Başarı mı? Nereden baktığınıza bağlı. İşin aslı, çok da sevinecek bir durum yok. Anlatayım. 2024 yılının Mayıs ayında kredi kartları ile yapılan harcama tutarı 1.2 trilyon TL’nin üzerinde. Bu, sadece bir aylık harcama tutarı. Benzer şekilde nisan ayında yapılan harcama tutarı 1.1 trilyon, mart ayında ise 1.1 trilyon TL’lerde. Yani, son üç ayda kartlarla yapılan harcama tutarı 3.4 trilyon TL’yi geçmiş durumda.
Olaya bakın; 20 yılda ülke olarak hepi topu yaptığımız tasarruf 1 trilyon TL, sadece üç ayda yaptığımız harcama 3.4 trilyon TL. Var mı sevinecek bir durum? Ara ara emeklilik şirketlerinin temsilcileri ile sohbet ederiz. BES’in büyüklüğünün 1 trilyon TL’yi geçmesi üzerine yaptığımız sohbetlerde, Türkiye Sigorta Birliği Başkan Yardımcısı Taylan Türkölmez’in yorumunu aynen paylaşayım: “20 yılda BES’te biriken varlıklar mayıs ayı kredi kartı harcamasına yetişememiş.”

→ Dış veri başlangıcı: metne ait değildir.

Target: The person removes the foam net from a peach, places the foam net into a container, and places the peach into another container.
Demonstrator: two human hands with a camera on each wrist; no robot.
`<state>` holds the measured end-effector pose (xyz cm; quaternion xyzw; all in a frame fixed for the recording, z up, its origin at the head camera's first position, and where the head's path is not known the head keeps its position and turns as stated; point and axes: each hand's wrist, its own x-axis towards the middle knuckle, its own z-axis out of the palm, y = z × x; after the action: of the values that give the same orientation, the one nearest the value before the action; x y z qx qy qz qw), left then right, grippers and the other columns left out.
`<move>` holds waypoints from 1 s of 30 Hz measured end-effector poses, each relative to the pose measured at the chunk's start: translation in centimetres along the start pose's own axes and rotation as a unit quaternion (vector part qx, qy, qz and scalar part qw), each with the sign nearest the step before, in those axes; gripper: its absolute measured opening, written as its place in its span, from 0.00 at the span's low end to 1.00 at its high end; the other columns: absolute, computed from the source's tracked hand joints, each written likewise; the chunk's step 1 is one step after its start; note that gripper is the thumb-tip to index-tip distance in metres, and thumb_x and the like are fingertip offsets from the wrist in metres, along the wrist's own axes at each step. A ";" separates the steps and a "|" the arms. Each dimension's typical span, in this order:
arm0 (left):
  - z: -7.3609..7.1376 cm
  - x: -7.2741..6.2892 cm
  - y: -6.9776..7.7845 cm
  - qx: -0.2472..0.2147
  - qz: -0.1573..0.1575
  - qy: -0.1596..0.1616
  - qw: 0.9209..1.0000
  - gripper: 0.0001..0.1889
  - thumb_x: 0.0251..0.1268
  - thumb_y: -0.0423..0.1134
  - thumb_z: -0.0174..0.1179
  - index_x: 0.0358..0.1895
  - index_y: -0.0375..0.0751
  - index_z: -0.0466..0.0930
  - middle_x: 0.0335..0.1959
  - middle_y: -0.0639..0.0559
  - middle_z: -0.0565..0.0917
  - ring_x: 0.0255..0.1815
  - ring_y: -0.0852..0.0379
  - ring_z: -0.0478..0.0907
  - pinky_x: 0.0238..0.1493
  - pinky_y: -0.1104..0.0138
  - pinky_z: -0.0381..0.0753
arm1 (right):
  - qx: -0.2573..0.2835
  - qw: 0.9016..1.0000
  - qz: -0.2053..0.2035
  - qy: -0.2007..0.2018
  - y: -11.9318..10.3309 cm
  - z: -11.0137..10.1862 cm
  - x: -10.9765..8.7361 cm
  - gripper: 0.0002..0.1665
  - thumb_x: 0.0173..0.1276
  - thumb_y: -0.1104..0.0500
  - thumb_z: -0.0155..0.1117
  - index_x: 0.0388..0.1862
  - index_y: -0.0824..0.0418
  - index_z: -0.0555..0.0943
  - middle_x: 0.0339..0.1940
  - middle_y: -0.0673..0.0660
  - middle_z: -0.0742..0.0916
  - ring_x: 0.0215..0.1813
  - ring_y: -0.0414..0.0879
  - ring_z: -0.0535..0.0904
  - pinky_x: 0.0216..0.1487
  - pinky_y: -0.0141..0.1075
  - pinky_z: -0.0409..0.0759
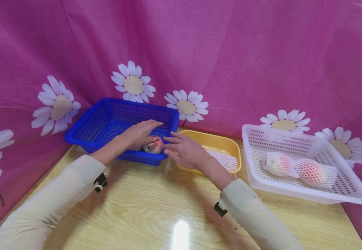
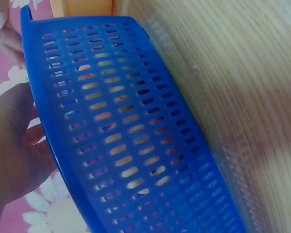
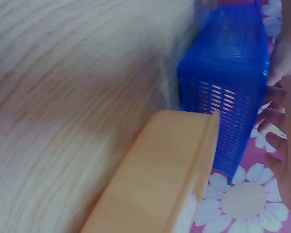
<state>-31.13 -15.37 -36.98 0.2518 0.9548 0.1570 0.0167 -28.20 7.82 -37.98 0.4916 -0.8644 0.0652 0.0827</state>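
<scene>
Nearest the camera, two pale sleeves (image 1: 48, 194) reach in over the tabletop's (image 1: 143, 208) near edge. A magenta daisy cloth (image 1: 246, 62) hangs behind. The white basket (image 1: 293, 191) takes up the tabletop's far right corner, the blue basket (image 1: 131, 158) its far left; between them, by the far edge, sits a yellow tray (image 1: 222, 144). The left hand (image 1: 141, 133), fingers extended, is over the blue basket's right end; the right hand (image 1: 188, 150) spreads empty fingers beside that basket's right rim. Two net-wrapped fruits (image 1: 312, 171) lie in the white basket, white foam netting (image 1: 224, 160) in the tray. A reddish fruit (image 1: 154, 146) lies in the blue basket's near right corner, under the left thumb; whether they touch, I cannot tell.
</scene>
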 end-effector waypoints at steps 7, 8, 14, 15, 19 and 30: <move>0.0 0.6 1.8 0.000 0.032 0.038 0.999 0.31 0.72 0.42 0.60 0.74 0.37 0.64 0.72 0.38 0.67 0.71 0.41 0.65 0.66 0.47 0.69 | -0.002 0.999 0.038 0.031 0.3 -1.7 -1.1 0.24 0.80 0.47 0.49 0.64 0.54 0.81 0.69 0.57 0.77 0.77 0.58 0.59 0.77 0.47 0.50; 0.0 0.6 2.0 0.001 0.033 0.040 0.999 0.31 0.72 0.42 0.60 0.74 0.37 0.64 0.72 0.38 0.68 0.71 0.41 0.65 0.67 0.47 0.69 | -0.001 0.998 0.044 0.038 0.3 -1.9 -1.3 0.24 0.80 0.46 0.49 0.64 0.53 0.81 0.69 0.56 0.77 0.77 0.58 0.59 0.77 0.49 0.50; 0.1 1.1 3.4 0.011 0.041 0.049 0.998 0.31 0.73 0.44 0.58 0.75 0.38 0.64 0.71 0.39 0.69 0.72 0.42 0.65 0.69 0.49 0.66 | -0.005 0.995 0.073 0.065 0.8 -2.5 -2.5 0.24 0.79 0.44 0.49 0.65 0.50 0.81 0.70 0.55 0.77 0.77 0.57 0.59 0.75 0.57 0.52; 0.1 1.2 3.6 0.014 0.042 0.049 0.998 0.31 0.73 0.45 0.58 0.75 0.39 0.64 0.71 0.39 0.69 0.72 0.42 0.65 0.69 0.49 0.66 | -0.007 0.995 0.077 0.068 1.0 -2.6 -2.7 0.24 0.79 0.44 0.49 0.66 0.50 0.80 0.70 0.55 0.76 0.77 0.57 0.59 0.74 0.58 0.52; 0.2 1.4 4.4 0.013 0.048 0.048 0.998 0.31 0.73 0.46 0.57 0.75 0.40 0.64 0.71 0.40 0.69 0.72 0.43 0.64 0.69 0.50 0.66 | -0.017 0.992 0.096 0.080 1.5 -2.9 -3.7 0.25 0.79 0.44 0.50 0.68 0.50 0.78 0.71 0.56 0.75 0.76 0.58 0.59 0.73 0.62 0.51; 0.5 1.2 7.0 0.015 0.089 0.056 0.994 0.30 0.74 0.47 0.58 0.74 0.40 0.66 0.70 0.41 0.70 0.69 0.42 0.68 0.66 0.49 0.70 | -0.049 0.986 0.136 0.081 2.5 -3.8 -5.9 0.26 0.77 0.43 0.51 0.69 0.47 0.78 0.72 0.55 0.75 0.76 0.61 0.58 0.73 0.65 0.48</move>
<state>-28.85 -8.90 -35.21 0.3268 0.9302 0.1576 -0.0546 -27.11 14.82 -35.54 0.3582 -0.9158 0.0725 0.1667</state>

ORTALAMA BİRİKİM 100 BİN TL
Devam edeyim. BES’te 1 trilyon TL büyüklüğe ulaşmadaki en büyük etken, emeklilik şirketlerinin, katılımcıların sisteme yatırdıkları katkı paylarını, doğru yerlerde değerlendirip, yüksek getiriler sağlaması oldu. Şirketler, katılımcıların fonlarını iyi yönetti, yüksek getiriler sağladı ve fon büyüklüğü 1 trilyon TL’yi aştı. Yoksa katılımcılar, tasarruf için BES’e daha çok ve daha yüksek katkı payı ödemedi. Verileri inceledim, geçen yıl sisteme yatırılan ortalama katkı payı tutarı aylık 900 ile bin lira arasında değişiyor.
Bundan ötürüdür ki, BES’teki, kişi başına ortalama birikim tutarı 100 bin liralarda. Elbette sisteme daha yüksek katkı payı ödeyenler de, sistemde birikimleri milyonlarca liraları bulan da vardır. Ama ortalama 100 bin lira. Birileri çıkmış, BES emekli aylığı ödemiyor diye eleştiriyor. Nasıl ödesin? 10 yılda, 20 yılda ulaşılan kişi başına birikim tutarı 100 bin lira, işte. Kişilerin tasarruf için ödedikleri tutarlar ciddi rakamlarda olur, sistemdeki fon büyüklüğü 5-10 trilyon liralara ulaşır; o zaman sistemden emekli olanların alacakları maaşları konuşur, tartışırız.
TASARRUF TÜKETİM DENGESİ BOZULDU
Bu satırları okuyan birileri diyecektir ki, ‘millette tasarruf edecek para mı var?’. Doğru ama bir taraftan da sadece bir ayda tüketim için 1.1 trilyon TL harcamışız. Daha açık bir anlatımla, tasarruf ile tüketim arasındaki uçurum büyüyor.
BES sayesinde tasarrufların 1 trilyon TL’yi geçmesi yabana atılır bir gelişme değil. 17 milyon kişinin tasarruf etmesi -ki, bunların 7.3 milyonu çalışanlardır, 9.1 milyonu da bireylerdir- de önemli bir şey. Açık konuşalım, ülke olarak tasarrufa ihtiyacımız var. Tek tasarruf aracı da BES olduğuna göre, tasarrufları artıracak bir şeyler yapmamız lazım. Mesela, oturup, artık tamamlayıcı emeklilik sistemini ciddi ciddi konuşmamız, hatta aksiyon almamız lazım.